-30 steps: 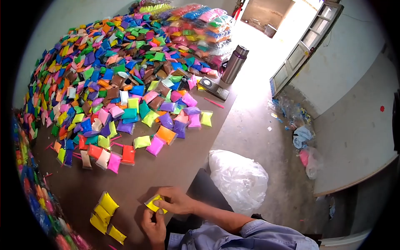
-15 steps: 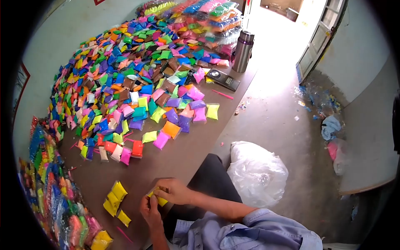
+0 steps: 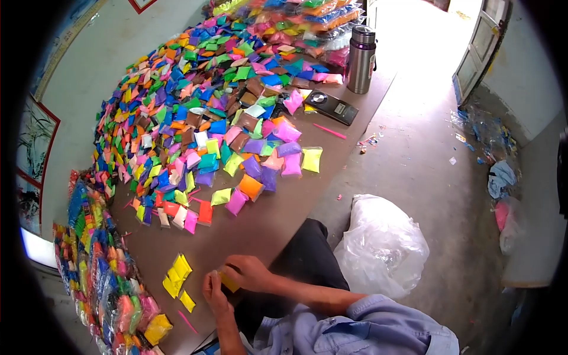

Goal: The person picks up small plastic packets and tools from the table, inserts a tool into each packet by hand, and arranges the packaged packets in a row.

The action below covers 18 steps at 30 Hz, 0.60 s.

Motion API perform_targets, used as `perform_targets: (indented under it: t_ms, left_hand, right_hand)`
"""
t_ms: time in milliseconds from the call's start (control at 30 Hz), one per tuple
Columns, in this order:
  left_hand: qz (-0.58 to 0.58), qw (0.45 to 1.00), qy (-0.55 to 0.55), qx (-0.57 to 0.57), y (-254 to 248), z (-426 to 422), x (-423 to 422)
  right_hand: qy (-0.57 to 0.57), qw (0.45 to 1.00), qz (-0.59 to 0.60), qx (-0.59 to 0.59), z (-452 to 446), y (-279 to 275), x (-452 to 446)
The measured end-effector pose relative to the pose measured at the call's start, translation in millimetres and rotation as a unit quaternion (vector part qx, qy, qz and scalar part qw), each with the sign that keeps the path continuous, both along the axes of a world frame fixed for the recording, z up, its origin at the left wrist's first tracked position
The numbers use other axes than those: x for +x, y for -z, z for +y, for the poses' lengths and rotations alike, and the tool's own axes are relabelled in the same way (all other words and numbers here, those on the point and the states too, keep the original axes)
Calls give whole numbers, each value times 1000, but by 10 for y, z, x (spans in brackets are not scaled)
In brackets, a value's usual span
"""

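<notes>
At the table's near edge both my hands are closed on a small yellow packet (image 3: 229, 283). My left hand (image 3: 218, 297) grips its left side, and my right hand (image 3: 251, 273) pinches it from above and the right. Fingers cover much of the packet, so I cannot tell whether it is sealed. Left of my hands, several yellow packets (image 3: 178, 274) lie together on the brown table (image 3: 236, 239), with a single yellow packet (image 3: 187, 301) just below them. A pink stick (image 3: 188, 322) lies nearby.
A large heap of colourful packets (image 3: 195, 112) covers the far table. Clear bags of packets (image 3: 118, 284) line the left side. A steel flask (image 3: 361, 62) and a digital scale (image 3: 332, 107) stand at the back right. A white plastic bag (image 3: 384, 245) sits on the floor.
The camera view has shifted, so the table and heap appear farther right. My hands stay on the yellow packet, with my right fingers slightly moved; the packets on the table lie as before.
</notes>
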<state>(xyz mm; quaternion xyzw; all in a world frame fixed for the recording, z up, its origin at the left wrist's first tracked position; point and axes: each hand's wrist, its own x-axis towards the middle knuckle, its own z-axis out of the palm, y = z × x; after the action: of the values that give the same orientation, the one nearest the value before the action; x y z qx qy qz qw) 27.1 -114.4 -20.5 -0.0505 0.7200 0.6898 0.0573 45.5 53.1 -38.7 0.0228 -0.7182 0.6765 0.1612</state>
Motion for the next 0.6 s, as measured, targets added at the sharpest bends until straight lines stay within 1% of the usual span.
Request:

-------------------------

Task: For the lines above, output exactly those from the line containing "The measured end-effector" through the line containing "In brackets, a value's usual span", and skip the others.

Task response:
The measured end-effector pose relative to the pose measured at the call's start, translation in millimetres and rotation as a unit quaternion (vector part qx, qy, qz and scalar part qw), each with the sign that keeps the path continuous, both along the axes of a world frame fixed for the recording, z up, its origin at the left wrist's first tracked position
The numbers use other axes than those: x for +x, y for -z, z for +y, for the poses' lengths and rotations alike, and the tool's own axes are relabelled in the same way (all other words and numbers here, those on the point and the states too, keep the original axes)
Calls give whole numbers, each value times 1000, but by 10 for y, z, x (spans in brackets are not scaled)
In brackets, a value's usual span

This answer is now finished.